Description of the task: For the entries below, copy exactly the line that contains "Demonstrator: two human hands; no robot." through the line that contains "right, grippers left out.", both ends included, and exclude all pictures.

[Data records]
____________

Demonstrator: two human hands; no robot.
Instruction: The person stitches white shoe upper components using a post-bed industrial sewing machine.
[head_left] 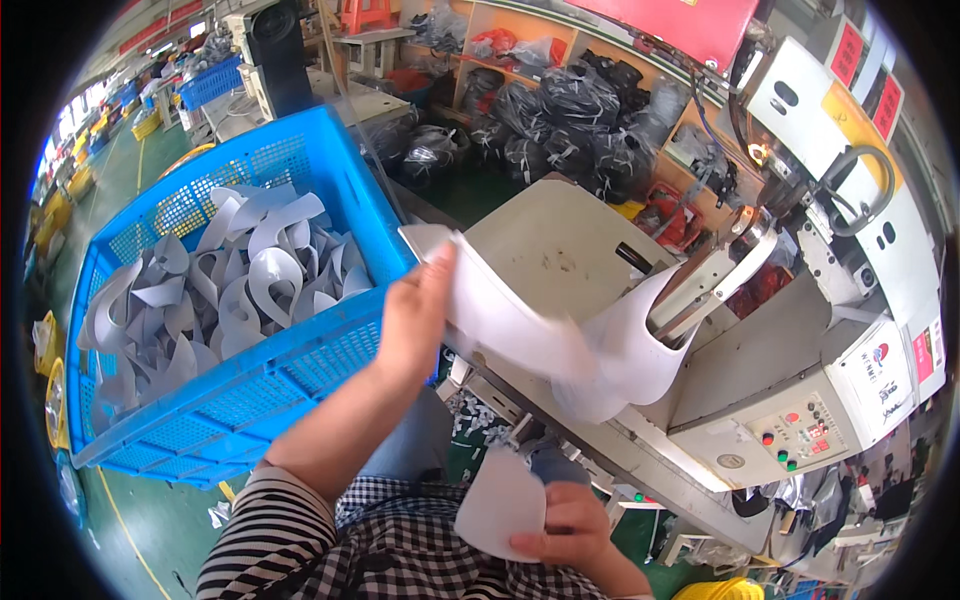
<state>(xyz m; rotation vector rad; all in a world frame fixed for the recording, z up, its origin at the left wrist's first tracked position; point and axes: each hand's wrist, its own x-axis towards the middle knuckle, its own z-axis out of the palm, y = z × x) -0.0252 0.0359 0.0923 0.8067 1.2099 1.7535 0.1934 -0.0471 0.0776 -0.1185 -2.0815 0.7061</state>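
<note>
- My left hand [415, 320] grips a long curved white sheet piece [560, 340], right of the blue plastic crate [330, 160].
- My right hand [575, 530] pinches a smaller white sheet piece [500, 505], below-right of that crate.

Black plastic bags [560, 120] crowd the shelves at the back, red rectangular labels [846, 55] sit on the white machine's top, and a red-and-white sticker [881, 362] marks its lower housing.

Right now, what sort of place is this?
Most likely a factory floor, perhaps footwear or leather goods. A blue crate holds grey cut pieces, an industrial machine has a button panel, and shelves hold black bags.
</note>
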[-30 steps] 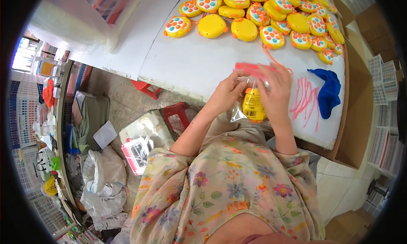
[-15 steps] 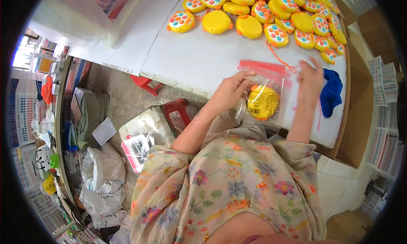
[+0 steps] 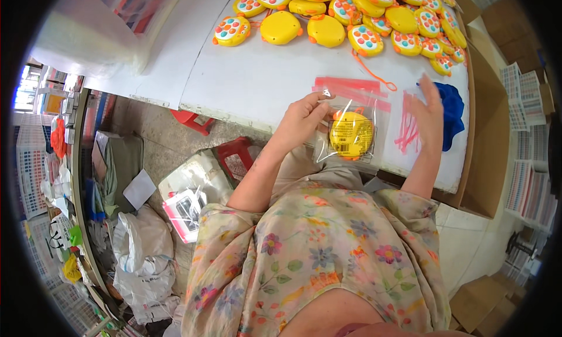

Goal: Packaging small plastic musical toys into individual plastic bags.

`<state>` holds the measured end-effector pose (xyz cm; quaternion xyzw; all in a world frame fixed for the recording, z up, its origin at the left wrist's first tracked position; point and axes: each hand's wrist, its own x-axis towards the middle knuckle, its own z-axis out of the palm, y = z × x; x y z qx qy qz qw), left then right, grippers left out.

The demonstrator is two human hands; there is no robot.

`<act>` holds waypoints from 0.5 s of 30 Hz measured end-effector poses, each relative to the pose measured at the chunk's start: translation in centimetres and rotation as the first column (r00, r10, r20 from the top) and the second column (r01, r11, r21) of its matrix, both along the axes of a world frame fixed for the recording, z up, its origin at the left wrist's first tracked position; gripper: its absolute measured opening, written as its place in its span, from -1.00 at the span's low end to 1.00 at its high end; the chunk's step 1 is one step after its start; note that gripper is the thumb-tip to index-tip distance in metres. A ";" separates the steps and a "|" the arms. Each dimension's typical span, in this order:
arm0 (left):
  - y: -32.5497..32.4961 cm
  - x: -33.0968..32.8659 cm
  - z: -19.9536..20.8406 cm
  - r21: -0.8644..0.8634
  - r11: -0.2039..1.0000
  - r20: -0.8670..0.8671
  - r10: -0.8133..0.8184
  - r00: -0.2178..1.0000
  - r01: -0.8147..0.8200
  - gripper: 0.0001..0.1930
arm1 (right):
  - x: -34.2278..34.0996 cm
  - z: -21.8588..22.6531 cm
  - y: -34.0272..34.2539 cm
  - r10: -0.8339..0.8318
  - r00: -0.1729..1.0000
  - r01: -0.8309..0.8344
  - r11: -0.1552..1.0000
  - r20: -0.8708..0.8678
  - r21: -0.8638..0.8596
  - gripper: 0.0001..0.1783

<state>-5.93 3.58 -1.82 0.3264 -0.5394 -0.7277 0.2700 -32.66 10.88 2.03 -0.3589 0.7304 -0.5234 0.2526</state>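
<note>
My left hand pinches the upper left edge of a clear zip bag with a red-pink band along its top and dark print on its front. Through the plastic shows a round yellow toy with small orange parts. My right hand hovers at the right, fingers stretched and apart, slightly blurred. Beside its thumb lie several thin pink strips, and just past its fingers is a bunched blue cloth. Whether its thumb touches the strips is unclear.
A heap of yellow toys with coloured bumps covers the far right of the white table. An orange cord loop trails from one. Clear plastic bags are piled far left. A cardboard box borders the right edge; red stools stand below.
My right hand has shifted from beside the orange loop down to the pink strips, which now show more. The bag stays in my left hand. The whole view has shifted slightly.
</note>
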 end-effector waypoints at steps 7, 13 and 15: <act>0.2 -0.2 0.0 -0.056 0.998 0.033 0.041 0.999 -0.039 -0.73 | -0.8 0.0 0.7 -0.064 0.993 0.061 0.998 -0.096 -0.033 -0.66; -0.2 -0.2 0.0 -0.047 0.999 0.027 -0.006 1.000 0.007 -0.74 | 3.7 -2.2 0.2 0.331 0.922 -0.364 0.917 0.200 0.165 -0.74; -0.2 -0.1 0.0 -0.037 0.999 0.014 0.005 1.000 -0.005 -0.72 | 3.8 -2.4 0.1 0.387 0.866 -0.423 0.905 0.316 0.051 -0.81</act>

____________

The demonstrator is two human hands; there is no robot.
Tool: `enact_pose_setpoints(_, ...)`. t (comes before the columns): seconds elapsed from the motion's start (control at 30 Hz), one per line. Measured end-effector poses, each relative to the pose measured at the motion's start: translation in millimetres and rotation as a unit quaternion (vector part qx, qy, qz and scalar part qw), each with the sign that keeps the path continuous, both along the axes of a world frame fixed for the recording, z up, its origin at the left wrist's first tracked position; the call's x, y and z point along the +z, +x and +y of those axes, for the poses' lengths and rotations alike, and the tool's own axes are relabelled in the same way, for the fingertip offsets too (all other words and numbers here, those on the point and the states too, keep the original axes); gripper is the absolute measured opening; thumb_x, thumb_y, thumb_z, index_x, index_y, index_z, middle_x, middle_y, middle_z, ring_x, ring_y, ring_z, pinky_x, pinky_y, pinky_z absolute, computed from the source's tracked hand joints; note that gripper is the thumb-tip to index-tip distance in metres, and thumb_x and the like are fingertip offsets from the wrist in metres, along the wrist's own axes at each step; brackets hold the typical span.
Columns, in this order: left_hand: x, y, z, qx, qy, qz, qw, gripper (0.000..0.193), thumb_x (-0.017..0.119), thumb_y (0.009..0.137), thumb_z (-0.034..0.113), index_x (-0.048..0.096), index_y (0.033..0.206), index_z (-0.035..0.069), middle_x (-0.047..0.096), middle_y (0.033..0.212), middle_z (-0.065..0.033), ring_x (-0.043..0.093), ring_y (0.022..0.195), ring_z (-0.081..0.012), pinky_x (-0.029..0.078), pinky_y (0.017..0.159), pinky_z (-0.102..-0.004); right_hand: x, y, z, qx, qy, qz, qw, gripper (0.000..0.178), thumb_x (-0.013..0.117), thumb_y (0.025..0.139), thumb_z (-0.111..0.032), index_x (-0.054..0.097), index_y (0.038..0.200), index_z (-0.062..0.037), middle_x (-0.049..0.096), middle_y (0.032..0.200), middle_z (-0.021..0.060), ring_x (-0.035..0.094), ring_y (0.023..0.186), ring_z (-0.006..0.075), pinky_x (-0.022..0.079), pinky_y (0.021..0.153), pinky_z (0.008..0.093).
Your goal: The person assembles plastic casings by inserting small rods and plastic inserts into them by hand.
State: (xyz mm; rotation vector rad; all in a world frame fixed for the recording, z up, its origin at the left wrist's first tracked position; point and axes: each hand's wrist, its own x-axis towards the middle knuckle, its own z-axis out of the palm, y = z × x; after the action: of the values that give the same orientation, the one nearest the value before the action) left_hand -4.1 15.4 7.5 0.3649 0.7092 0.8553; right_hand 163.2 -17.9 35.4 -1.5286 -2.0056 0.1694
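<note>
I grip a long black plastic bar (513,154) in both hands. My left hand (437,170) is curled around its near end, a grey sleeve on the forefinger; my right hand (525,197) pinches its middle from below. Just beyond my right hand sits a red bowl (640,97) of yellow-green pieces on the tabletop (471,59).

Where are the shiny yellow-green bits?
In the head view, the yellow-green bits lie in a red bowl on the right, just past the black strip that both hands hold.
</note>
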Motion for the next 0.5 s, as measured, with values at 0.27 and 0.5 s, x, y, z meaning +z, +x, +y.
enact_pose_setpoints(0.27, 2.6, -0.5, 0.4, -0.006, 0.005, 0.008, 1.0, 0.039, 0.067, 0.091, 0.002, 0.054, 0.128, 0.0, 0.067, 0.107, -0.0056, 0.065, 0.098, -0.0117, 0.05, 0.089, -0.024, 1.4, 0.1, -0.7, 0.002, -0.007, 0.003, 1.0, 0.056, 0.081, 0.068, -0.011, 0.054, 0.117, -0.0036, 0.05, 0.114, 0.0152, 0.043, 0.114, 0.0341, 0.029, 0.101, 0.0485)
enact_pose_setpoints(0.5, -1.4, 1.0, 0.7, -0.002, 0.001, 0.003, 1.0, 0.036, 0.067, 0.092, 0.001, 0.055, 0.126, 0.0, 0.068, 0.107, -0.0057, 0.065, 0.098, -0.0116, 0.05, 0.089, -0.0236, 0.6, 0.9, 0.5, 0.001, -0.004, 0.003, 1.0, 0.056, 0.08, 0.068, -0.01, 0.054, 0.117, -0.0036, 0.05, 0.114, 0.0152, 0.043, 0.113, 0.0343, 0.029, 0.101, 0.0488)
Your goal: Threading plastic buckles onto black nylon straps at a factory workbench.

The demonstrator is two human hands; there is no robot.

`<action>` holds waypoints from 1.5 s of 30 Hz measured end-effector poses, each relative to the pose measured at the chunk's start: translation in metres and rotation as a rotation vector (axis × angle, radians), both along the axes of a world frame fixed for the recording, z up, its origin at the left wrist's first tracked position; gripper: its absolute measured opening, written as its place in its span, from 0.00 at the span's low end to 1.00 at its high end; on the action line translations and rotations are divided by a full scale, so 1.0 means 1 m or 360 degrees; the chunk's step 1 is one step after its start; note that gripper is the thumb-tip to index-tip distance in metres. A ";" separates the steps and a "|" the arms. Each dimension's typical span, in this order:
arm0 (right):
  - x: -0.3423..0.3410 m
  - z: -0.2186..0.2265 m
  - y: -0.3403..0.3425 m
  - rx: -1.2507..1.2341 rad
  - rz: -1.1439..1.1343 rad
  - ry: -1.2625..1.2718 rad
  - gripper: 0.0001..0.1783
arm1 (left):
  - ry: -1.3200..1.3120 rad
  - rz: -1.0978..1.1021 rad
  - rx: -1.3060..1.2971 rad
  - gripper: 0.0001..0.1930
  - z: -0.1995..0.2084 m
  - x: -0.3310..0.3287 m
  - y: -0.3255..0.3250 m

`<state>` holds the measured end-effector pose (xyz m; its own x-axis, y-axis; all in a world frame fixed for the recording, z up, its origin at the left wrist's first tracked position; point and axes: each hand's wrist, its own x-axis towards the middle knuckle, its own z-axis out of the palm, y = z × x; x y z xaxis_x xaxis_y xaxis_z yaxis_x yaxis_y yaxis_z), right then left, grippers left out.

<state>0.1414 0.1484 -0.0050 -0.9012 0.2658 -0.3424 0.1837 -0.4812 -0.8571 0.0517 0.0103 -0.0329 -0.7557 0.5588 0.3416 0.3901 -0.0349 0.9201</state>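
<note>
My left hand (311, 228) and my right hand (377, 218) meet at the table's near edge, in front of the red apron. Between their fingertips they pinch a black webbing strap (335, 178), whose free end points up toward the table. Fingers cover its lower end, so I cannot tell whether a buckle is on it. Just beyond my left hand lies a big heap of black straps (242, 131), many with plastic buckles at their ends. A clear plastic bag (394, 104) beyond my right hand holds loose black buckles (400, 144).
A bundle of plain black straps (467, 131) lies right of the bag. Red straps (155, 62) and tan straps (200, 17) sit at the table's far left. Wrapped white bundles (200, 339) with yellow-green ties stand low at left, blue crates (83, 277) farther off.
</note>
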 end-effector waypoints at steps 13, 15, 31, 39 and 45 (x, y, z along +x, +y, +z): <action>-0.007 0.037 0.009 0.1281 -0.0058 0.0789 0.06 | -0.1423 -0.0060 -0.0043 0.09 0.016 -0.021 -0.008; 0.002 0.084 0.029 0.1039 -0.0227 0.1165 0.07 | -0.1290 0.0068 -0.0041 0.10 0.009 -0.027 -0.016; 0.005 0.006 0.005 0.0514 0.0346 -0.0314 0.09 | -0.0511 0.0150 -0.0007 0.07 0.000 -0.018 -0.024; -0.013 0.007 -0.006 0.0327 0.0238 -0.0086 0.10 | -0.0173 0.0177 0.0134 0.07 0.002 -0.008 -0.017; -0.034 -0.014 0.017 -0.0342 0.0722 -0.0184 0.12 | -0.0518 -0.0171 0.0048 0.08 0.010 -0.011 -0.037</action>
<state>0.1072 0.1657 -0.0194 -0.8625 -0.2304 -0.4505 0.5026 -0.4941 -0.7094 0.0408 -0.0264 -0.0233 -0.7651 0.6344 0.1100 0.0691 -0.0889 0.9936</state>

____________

Result for this exercise:
Demonstrator: two human hands; no robot.
Instruction: The person stitches white shoe upper components using a post-bed industrial sewing machine.
[head_left] 
<state>(xyz m; rotation vector rad; all in a world frame fixed for the recording, z up, its origin at the left wrist's first tracked position; point and axes: each hand's wrist, its own x-axis towards the middle knuckle, its own z-axis out of the palm, y = z × x) -0.0252 0.0359 0.0923 0.8067 1.2099 1.7535 0.1934 -0.0471 0.0776 -0.1185 -2.0815 0.7061</state>
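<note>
- My left hand [415, 320] grips a long curved white sheet piece [560, 340], right of the blue plastic crate [330, 160].
- My right hand [575, 530] pinches a smaller white sheet piece [500, 505], below-right of that crate.

Black plastic bags [560, 120] crowd the shelves at the back, red rectangular labels [846, 55] sit on the white machine's top, and a red-and-white sticker [881, 362] marks its lower housing.

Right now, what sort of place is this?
Most likely a factory floor, perhaps footwear or leather goods. A blue crate holds grey cut pieces, an industrial machine has a button panel, and shelves hold black bags.
</note>
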[-30 steps] 
[-15 steps] 
[+0 steps] 

Goal: Packaging small plastic musical toys into individual plastic bags.

`<state>` holds the measured end-effector pose (xyz cm; quaternion xyzw; all in a world frame fixed for the recording, z up, its origin at the left wrist's first tracked position; point and axes: each hand's wrist, its own x-axis towards the middle knuckle, its own z-axis out of the palm, y = z × x; x y z qx qy qz qw), left then right, grippers left out.

No additional output is needed.